Top of Source material
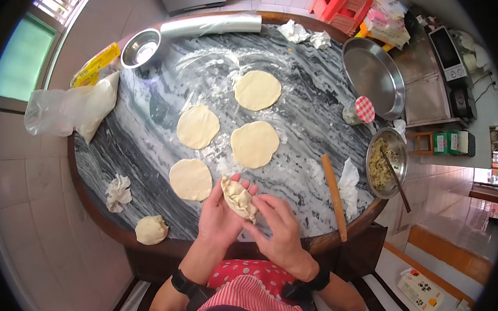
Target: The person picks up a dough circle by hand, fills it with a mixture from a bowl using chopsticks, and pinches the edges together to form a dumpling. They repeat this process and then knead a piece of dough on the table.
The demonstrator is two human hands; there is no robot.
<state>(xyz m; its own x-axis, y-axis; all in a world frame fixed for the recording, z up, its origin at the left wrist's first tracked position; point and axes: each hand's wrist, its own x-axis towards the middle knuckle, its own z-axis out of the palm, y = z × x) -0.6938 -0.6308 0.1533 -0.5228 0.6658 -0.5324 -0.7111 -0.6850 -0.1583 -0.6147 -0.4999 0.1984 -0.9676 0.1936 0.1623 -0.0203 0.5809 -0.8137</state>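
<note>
A folded dumpling (pixel 238 199) with a pleated edge lies across the palm and fingers of my left hand (pixel 220 219), which is cupped under it, palm up. From the right, the fingers of my right hand (pixel 279 228) press on the dumpling's right side and lower end. Around and beyond my hands, flat round dough wrappers lie on the marble table: one (pixel 191 179) just left of my left hand, two (pixel 198 127) (pixel 255 144) farther up, and another (pixel 257 90) at the back. A lump of dough (pixel 151 230) sits near the front left edge.
To the right are a rolling pin (pixel 334 198), a bowl of filling (pixel 380 166) with chopsticks, a lidded jar (pixel 359 111) and a large metal pan (pixel 373 76). A small steel bowl (pixel 141 48), plastic wrap roll (pixel 211 25) and flour bag (pixel 99 103) line the back and left.
</note>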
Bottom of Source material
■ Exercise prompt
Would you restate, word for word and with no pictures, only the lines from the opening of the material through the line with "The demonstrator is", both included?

■ Output for this exercise
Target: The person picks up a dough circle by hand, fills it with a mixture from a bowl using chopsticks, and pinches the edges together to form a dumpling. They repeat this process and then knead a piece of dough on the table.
The demonstrator is two human hands; there is no robot.

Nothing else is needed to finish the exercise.